Worse, OpenOffice, even with its reduced functionality, has all the functions that most people need, and there is no need to buy Microsoft Office.
Unless Microsoft can venture into new products for new markets, Microsoft will soon notice a rapid shrinking of its revenue. Of course, Microsoft management is not sitting still. Notice the billions of dollars being poured into Microsoft Labs, and the entry into the game box market. Microsoft management is smart -- if unethical.
Wow, so this isn't even a comparison on a clean formatted disk, but one that has had bloat crap build up on the computer over a year?
The dude says Microsoft Office, but isn't that a suite of tools? Will the program run slower and faster depending on how many were installed in the bundle? I don't know, but knowing how to take screen shots and knowing about CTRL-Alt-Del to look at processor usage time is pretty amateur. Let's see some statistical comparisons that are actually meaningful.
Get over your 'my linux will run on a 7 year old computer' mentality please.
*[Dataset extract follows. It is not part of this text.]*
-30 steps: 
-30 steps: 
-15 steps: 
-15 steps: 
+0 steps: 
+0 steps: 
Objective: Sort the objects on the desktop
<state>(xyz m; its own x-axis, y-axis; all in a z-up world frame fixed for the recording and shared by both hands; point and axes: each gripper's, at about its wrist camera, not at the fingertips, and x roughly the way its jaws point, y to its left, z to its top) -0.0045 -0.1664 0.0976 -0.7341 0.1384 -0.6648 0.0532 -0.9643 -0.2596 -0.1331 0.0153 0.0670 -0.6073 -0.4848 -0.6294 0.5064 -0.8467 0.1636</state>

Whatever does run on donated seven-year-old PCs will win in K-12 education, where buying used hardware lets a district afford better teaching staff, and in the so-called Third World.
I have installed and used OO.org many PCs,
and on all of them MS Office starts way faster than OO.org.
I love OO.org, but these "benchmarks" are simply fake or guys MS Office install is broken in some way.
Something must be broken with his computer. Word 2003 takes 2 seconds to open for the first time on my computer. Granted, it's a little faster(athlon 64 3200+), but it's not 15x faster.
Also, the objectivity of the article astounds me:
"It has been over a year since I installed MS Office, but I know it had to be restarted and that it takes up 450MB (according to Windows)."
So why even mention the install time of OO.org if you're not going to bother measuring the install time of MS office?
Between the highly suspect startup and closing times, the lack of scientific rigor, and the blatant anti-MS bias("I don't like Microsoft"), this is not a comparison - just a thinly-veiled anti MS troll
I have a crappy machine too, but Word does not take anywhere close to 20 seconds to open, even for the first time after a reboot. Methinks it's just one more Microsoft hater trying to justify himself... neeeext!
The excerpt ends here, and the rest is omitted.